= Information provided =

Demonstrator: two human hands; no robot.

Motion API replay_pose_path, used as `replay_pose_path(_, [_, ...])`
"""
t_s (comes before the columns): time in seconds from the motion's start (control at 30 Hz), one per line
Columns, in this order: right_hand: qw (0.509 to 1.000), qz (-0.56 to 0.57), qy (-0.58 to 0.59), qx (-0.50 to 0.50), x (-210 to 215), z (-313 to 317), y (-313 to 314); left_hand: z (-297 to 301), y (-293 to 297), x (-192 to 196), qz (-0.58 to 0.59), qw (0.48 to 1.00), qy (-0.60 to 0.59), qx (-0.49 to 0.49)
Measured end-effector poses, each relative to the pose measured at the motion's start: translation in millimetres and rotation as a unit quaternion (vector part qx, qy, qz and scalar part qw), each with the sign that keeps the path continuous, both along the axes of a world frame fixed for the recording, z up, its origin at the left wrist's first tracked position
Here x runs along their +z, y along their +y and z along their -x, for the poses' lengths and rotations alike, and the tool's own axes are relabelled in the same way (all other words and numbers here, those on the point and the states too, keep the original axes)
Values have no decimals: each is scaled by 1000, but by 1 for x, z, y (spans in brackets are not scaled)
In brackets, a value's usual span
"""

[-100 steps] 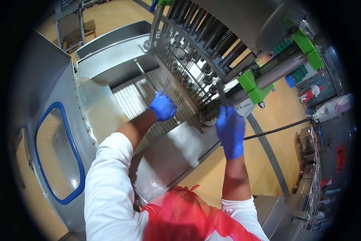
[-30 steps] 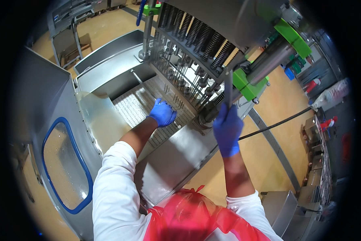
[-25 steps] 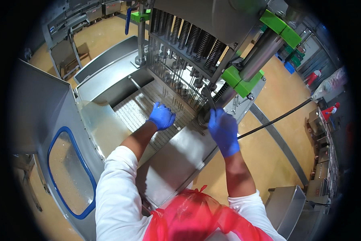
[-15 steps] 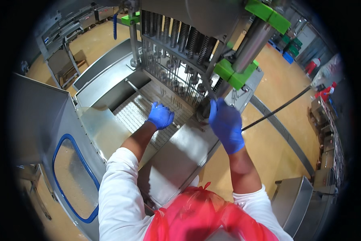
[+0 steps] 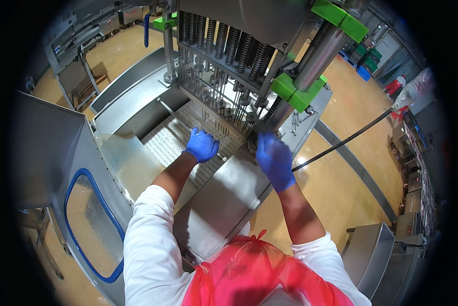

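My left hand (image 5: pixel 202 146), in a blue glove, is closed around a thin metal rod (image 5: pixel 174 115) that crosses above the perforated white conveyor bed (image 5: pixel 163 140). Over the bed's far side stands the injector machine's needle head, with a row of springs (image 5: pixel 232 43) above several thin needles (image 5: pixel 224 104). My right hand (image 5: pixel 276 162), also blue-gloved and blurred by motion, is curled beside the foot of the thick steel post (image 5: pixel 279 118). What its fingers hold is hidden. A green clamp (image 5: pixel 300 93) sits on that post just above it.
A flat steel cover (image 5: pixel 224 196) lies between my arms. Small metal parts (image 5: pixel 295 122) rest on the machine's right ledge. A blue-edged window panel (image 5: pixel 94 224) is at left. A dark hose (image 5: pixel 346 137) crosses over the floor drain (image 5: pixel 354 160). A person in red (image 5: pixel 394 85) stands far right.
My right hand has come down and slightly left, toward the post's foot; a grey bar seen above its fingers earlier no longer shows clearly. My left hand stays on the rod.
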State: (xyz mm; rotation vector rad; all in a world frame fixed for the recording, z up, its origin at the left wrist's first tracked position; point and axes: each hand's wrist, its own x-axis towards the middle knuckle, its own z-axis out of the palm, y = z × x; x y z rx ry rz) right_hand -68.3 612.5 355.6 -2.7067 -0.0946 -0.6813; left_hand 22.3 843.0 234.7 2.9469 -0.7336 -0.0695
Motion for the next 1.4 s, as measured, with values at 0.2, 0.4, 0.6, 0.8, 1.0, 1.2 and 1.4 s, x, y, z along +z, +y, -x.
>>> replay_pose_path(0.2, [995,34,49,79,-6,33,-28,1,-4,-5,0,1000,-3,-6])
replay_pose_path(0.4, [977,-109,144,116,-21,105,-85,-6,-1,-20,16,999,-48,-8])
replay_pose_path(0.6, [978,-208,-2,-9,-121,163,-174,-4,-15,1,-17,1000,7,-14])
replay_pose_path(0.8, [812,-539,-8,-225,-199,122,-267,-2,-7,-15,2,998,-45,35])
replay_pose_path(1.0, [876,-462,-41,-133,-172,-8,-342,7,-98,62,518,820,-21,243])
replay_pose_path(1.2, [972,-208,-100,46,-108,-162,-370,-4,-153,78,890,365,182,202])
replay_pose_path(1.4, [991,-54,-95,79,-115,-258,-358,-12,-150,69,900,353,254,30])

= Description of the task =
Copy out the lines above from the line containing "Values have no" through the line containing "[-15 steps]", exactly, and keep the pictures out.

= Answer to the problem =
Values have no decimals: each is scaled by 1000, but by 1 for x, z, y (spans in brackets are not scaled)
In brackets, a value's usual span
"""

[-100 steps] 
[-30 steps] 
[-25 steps] 
[-15 steps] 

What this exercise required has been given in full.